## Exercise
Retype all of the listing exactly, with no pictures.

## Provided material
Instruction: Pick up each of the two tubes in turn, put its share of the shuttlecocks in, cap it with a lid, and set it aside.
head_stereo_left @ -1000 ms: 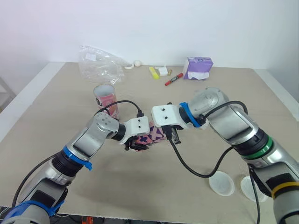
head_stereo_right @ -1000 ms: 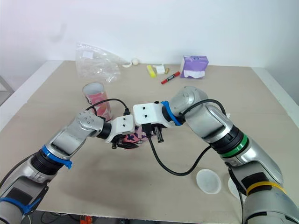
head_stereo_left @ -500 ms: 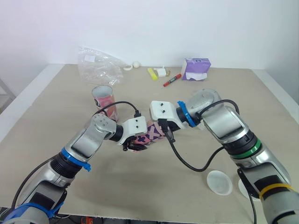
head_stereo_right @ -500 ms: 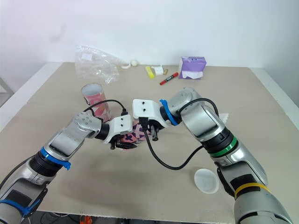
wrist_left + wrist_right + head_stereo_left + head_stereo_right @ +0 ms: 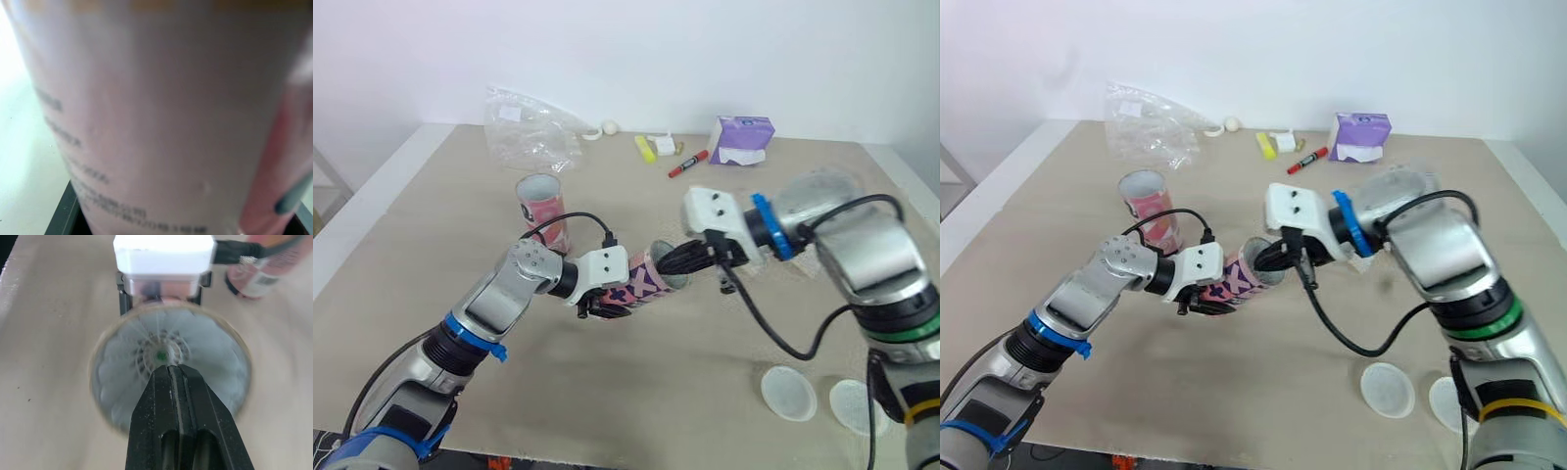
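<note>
Now L claw (image 5: 607, 305) grips tilted tube (image 5: 646, 282); R claw (image 5: 680, 262) clenched at mouth; 2nd tube (image 5: 542, 208) upright; 2 lids (image 5: 788, 392) (image 5: 855, 404).

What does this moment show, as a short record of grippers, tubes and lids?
left gripper: shut on patterned tube, held tilted, mouth toward the right gripper
right gripper: shut, tips at the tube's open mouth
shuttlecocks: white feathers visible inside the held tube
second tube: upright on the table, uncapped
lids: two, flat on the table by the right arm

Plain lab-like test room: beige table (image 5: 431, 196), white wall (image 5: 626, 49), stray marker (image 5: 683, 164), tissue pack (image 5: 741, 140).
</note>
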`<act>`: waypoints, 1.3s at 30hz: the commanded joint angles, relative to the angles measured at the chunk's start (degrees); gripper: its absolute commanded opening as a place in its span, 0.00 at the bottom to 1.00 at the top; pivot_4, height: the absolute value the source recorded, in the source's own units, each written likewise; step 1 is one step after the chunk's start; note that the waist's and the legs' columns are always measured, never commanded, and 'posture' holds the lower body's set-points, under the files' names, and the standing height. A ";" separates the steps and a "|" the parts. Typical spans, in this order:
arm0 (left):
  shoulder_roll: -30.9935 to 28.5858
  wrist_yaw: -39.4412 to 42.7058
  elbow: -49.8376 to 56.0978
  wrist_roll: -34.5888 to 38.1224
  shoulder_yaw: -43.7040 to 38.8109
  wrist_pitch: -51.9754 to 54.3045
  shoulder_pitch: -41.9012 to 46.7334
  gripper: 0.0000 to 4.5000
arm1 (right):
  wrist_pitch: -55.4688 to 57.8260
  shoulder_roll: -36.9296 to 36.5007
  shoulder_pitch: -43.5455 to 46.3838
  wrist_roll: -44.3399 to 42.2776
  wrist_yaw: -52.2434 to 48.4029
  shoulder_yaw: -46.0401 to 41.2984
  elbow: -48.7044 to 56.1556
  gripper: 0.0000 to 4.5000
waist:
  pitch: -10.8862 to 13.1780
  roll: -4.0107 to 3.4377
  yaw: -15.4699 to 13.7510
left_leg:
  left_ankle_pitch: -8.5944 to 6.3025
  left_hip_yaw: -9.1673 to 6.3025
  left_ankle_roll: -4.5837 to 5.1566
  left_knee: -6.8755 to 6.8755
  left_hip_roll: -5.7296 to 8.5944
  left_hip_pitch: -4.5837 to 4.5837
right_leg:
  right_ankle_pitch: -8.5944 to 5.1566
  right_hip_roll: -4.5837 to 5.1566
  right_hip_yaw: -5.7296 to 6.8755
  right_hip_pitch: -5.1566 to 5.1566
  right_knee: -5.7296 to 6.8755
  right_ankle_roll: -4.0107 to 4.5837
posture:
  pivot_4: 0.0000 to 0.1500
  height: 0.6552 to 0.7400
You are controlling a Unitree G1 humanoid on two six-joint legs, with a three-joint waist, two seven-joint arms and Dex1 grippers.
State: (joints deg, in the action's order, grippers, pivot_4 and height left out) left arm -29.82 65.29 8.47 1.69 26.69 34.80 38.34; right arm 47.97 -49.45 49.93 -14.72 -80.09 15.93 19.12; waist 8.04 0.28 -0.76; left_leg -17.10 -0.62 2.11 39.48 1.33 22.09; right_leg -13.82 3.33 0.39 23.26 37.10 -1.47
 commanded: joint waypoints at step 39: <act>23.74 3.09 -30.80 7.88 -3.13 -41.83 -9.30 0.53 | 10.09 -22.94 -57.78 -16.43 10.40 -45.98 15.13 0.01 | 0.30 0.13 -1.40 | 0.18 -0.26 0.34 0.33 0.18 0.63 | 0.23 0.14 0.28 0.11 -0.19 -0.41 | 1.00 1.00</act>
State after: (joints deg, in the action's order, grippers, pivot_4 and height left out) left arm -6.14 66.54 -21.96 9.37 21.88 -8.13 29.87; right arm 60.30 -71.07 -6.57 -33.26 -68.53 -27.60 34.50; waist 8.34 0.41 -2.17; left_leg -16.92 -0.88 2.46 39.81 1.51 22.72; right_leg -13.60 3.43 0.65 23.37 36.91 -1.89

## Worked solution
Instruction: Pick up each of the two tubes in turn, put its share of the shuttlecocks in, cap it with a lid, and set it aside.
head_stereo_left @ -1000 ms: 
head_stereo_right @ -1000 ms: 
head_stereo_left @ -500 ms: 
head_stereo_right @ -500 ms: 
wrist_left + wrist_right + head_stereo_left + head_stereo_right @ +0 ms: 
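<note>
Now L claw (image 5: 607, 305) grips tilted tube (image 5: 646, 282); R claw (image 5: 680, 262) clenched at mouth; 2nd tube (image 5: 542, 208) upright; 2 lids (image 5: 788, 392) (image 5: 855, 404).

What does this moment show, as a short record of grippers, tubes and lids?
left gripper: shut on patterned tube, held tilted, mouth toward the right gripper
right gripper: shut, tips at the tube's open mouth
shuttlecocks: white feathers visible inside the held tube
second tube: upright on the table, uncapped
lids: two, flat on the table by the right arm

Plain lab-like test room: beige table (image 5: 431, 196), white wall (image 5: 626, 49), stray marker (image 5: 683, 164), tissue pack (image 5: 741, 140).
</note>
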`<act>`: waypoints, 1.3s at 30hz: the commanded joint angles, relative to the angles measured at the chunk's start (degrees); gripper: its absolute commanded opening as a place in its span, 0.00 at the bottom to 1.00 at the top; pivot_4, height: the absolute value the source recorded, in the source's own units, each written likewise; step 1 is one step after the chunk's start; note that the waist's and the legs' columns are always measured, never commanded, and 'posture' holds the lower body's set-points, under the files' names, and the standing height. A ";" separates the steps and a "|" the parts. Typical spans, in this order:
arm0 (left):
  shoulder_roll: -30.9935 to 28.5858
  wrist_yaw: -39.4412 to 42.7058
  elbow: -49.8376 to 56.0978
  wrist_roll: -34.5888 to 38.1224
  shoulder_yaw: -43.7040 to 38.8109
  wrist_pitch: -51.9754 to 54.3045
  shoulder_pitch: -41.9012 to 46.7334
  gripper: 0.0000 to 4.5000
arm1 (right):
  wrist_pitch: -55.4688 to 57.8260
  shoulder_roll: -36.9296 to 36.5007
  shoulder_pitch: -43.5455 to 46.3838
  wrist_roll: -44.3399 to 42.2776
  wrist_yaw: -52.2434 to 48.4029
  shoulder_yaw: -46.0401 to 41.2984
  elbow: -48.7044 to 56.1556
  gripper: 0.0000 to 4.5000
waist:
  pitch: -10.8862 to 13.1780
  roll: -4.0107 to 3.4377
  yaw: -15.4699 to 13.7510
left_leg:
  left_ankle_pitch: -8.5944 to 6.3025
  left_hip_yaw: -9.1673 to 6.3025
  left_ankle_roll: -4.5837 to 5.1566
  left_knee: -6.8755 to 6.8755
  left_hip_roll: -5.7296 to 8.5944
  left_hip_pitch: -4.5837 to 4.5837
right_leg:
  right_ankle_pitch: -8.5944 to 5.1566
  right_hip_roll: -4.5837 to 5.1566
  right_hip_yaw: -5.7296 to 6.8755
  right_hip_pitch: -5.1566 to 5.1566
  right_knee: -5.7296 to 6.8755
  right_ankle_roll: -4.0107 to 4.5837
posture:
  pivot_4: 0.0000 to 0.1500
  height: 0.6552 to 0.7400
You are controlling a Unitree G1 humanoid on two six-joint legs, with a three-joint waist, two seven-joint arms and Dex1 grippers.
State: (joints deg, in the action's order, grippers, pivot_4 and height left out) left arm -29.82 65.29 8.47 1.69 26.69 34.80 38.34; right arm 47.97 -49.45 49.93 -14.72 -80.09 15.93 19.12; waist 8.04 0.28 -0.76; left_leg -17.10 -0.62 2.11 39.48 1.33 22.09; right_leg -13.82 3.33 0.39 23.26 37.10 -1.47
 commanded: joint waypoints at step 39: <act>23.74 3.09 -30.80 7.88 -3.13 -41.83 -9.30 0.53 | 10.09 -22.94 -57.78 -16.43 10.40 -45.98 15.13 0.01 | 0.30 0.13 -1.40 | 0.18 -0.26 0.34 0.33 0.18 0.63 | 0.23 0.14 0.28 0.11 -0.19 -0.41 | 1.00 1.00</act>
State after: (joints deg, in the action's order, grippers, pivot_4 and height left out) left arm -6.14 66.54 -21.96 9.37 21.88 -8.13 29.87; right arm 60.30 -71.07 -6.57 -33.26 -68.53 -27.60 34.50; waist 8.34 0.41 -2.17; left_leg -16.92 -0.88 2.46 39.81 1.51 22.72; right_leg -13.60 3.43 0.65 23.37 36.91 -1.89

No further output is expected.